Report each line of the records below that uses the word "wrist".

(Records drawn from a dataset)
##############################
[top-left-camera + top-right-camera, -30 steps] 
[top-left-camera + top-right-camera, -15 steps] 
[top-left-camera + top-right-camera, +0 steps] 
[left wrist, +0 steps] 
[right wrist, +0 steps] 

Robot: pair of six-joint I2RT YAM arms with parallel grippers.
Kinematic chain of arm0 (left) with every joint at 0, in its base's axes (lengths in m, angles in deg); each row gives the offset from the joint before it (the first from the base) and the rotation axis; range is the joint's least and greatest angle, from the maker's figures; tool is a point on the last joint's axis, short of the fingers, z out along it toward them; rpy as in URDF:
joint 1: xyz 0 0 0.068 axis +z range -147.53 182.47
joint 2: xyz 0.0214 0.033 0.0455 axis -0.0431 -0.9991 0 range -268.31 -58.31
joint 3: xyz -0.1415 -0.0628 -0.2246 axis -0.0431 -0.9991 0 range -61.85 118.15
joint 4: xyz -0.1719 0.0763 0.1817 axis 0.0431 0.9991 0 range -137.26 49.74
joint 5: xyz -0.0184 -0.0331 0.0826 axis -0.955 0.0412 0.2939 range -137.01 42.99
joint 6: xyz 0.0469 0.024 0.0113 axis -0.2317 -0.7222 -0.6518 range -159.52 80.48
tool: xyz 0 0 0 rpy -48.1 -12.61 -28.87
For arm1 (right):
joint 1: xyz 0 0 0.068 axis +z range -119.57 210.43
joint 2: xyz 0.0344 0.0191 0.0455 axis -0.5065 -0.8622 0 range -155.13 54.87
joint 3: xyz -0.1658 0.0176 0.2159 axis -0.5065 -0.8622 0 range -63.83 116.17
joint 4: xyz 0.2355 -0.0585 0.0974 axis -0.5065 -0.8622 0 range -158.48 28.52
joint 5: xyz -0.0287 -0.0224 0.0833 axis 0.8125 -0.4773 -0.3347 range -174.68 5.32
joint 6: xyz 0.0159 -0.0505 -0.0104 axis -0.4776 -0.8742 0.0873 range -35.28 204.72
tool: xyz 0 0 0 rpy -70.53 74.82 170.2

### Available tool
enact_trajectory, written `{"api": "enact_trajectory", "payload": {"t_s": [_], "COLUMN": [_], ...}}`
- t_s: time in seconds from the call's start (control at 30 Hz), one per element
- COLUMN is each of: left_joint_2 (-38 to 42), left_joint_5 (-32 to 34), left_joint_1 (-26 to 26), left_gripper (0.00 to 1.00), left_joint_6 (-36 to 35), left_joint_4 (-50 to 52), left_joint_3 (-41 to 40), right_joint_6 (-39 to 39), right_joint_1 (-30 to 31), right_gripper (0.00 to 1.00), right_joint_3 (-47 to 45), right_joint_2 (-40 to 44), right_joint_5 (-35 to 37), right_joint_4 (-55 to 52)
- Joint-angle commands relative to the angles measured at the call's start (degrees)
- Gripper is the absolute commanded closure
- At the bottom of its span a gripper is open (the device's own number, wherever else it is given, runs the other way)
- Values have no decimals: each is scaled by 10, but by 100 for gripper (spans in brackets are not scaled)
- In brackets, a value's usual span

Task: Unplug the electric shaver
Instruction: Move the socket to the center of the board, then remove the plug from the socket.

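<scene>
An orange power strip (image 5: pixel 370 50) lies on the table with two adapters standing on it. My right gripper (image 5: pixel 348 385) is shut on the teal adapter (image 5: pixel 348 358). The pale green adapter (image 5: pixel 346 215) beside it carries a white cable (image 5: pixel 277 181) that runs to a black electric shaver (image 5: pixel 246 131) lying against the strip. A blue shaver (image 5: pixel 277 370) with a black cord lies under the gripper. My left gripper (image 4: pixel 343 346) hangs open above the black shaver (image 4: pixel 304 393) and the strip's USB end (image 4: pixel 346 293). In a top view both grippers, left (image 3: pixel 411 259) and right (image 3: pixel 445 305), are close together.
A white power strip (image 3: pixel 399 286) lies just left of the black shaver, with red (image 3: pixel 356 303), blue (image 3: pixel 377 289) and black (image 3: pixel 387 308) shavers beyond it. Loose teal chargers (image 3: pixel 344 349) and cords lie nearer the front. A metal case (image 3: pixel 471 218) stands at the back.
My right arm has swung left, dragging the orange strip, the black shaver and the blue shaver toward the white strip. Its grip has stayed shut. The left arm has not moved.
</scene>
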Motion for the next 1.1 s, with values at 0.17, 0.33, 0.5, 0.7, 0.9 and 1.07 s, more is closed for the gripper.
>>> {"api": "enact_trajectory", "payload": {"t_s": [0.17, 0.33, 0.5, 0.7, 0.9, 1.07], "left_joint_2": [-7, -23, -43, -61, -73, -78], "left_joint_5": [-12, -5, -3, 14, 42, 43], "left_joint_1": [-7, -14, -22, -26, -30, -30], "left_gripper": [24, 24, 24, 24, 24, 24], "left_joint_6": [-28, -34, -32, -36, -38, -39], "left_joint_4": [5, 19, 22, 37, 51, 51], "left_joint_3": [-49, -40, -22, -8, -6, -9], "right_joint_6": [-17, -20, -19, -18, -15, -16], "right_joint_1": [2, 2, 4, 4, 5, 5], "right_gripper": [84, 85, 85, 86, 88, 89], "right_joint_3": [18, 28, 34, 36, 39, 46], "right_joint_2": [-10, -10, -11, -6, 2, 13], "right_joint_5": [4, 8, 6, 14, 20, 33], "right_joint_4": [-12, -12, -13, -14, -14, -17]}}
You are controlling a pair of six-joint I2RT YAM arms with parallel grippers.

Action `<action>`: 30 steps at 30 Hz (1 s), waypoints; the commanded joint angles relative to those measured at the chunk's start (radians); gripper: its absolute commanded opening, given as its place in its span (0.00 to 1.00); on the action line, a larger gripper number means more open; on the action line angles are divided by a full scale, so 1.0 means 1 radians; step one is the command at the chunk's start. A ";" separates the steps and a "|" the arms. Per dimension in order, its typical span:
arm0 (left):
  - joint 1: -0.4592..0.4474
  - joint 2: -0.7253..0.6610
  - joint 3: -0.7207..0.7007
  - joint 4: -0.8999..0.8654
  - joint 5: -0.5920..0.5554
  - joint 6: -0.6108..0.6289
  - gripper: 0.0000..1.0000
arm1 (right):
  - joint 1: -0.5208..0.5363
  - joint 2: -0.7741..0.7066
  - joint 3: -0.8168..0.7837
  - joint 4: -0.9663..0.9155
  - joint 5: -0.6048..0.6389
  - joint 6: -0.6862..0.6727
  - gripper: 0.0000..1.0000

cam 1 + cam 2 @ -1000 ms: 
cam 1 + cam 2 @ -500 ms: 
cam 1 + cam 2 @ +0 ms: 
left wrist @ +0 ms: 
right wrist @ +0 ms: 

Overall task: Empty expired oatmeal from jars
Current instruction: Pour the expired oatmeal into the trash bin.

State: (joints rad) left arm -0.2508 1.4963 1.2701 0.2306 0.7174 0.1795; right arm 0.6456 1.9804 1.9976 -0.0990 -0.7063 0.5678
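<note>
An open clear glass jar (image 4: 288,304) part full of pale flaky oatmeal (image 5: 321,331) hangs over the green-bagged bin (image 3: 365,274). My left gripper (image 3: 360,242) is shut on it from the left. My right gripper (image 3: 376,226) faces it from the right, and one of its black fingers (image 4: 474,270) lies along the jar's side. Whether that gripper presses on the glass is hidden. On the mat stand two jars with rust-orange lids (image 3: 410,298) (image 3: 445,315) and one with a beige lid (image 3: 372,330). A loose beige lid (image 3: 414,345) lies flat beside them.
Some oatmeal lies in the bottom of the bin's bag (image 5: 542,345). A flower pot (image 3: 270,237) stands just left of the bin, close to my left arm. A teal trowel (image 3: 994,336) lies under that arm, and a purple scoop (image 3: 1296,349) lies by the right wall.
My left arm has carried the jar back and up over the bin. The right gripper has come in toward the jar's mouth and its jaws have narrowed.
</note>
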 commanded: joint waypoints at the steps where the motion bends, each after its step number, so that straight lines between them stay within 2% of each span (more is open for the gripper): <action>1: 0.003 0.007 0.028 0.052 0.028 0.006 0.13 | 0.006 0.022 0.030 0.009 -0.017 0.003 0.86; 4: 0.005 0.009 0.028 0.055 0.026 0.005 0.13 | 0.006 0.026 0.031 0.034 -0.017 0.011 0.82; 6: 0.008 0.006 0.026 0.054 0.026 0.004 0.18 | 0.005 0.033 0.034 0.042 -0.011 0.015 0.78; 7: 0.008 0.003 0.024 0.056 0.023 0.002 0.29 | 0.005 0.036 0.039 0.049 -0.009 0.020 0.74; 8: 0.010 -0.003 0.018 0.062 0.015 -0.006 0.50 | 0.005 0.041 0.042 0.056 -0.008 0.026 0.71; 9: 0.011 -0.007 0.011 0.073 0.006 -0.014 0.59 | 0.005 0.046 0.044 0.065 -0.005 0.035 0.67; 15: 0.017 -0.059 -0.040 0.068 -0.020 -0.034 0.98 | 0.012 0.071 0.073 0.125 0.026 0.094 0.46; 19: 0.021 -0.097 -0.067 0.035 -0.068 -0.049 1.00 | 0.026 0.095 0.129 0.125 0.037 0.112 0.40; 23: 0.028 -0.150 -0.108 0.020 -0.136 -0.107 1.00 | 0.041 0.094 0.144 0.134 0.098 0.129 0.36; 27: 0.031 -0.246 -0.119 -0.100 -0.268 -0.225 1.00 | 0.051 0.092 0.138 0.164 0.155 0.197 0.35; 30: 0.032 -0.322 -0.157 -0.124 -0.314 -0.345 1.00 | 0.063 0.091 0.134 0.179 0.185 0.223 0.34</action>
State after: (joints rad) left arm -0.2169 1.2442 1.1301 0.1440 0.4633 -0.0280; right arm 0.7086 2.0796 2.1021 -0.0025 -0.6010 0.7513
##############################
| Result below |
[left wrist, +0 steps] 
[right wrist, +0 steps] 
left wrist @ +0 ms: 
right wrist @ +0 ms: 

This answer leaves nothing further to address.